DATASET CONTENT START

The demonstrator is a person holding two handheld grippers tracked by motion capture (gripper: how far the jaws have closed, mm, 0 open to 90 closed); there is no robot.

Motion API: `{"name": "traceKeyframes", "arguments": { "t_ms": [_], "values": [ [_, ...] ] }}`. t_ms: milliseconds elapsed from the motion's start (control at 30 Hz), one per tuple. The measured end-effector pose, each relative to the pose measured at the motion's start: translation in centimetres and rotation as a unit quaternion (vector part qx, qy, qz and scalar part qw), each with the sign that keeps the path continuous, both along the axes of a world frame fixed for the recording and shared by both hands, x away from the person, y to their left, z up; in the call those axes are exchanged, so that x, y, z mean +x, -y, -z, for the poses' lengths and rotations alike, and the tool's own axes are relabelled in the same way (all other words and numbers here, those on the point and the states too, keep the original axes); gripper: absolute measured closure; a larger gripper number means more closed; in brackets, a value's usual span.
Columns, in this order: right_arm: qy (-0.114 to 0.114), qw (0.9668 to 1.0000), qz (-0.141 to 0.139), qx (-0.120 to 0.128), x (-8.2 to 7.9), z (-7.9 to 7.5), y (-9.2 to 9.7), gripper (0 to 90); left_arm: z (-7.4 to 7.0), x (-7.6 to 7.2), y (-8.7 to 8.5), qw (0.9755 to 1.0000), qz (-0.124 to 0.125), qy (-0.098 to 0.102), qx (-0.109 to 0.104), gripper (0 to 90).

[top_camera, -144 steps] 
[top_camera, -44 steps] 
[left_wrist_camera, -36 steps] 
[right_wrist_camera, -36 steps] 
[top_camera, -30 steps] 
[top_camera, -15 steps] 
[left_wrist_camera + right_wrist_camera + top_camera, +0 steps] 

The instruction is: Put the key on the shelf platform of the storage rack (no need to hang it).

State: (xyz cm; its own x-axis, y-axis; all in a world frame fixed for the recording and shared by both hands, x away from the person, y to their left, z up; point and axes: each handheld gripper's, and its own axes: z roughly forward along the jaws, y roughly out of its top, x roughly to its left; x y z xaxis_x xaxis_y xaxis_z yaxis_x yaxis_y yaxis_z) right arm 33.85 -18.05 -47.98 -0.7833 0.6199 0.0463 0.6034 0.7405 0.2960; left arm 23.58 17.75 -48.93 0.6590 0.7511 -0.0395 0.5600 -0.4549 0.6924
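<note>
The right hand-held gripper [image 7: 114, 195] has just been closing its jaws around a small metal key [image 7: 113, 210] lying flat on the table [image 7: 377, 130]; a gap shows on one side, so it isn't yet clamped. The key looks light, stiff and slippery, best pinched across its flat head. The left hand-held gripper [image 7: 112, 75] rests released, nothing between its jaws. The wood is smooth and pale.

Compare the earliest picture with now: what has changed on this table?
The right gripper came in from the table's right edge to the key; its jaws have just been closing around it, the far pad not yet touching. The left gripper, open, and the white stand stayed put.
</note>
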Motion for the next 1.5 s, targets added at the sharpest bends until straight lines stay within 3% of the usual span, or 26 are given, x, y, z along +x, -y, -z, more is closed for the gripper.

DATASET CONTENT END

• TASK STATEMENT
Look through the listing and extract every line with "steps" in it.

• SOLUTION FOR THIS EXERCISE
[top_camera, -144 steps] 
[top_camera, -44 steps] 
[left_wrist_camera, -36 steps] 
[right_wrist_camera, -36 steps] 
[top_camera, -30 steps] 
[top_camera, -15 steps] 
[left_wrist_camera + right_wrist_camera + top_camera, +0 steps] 

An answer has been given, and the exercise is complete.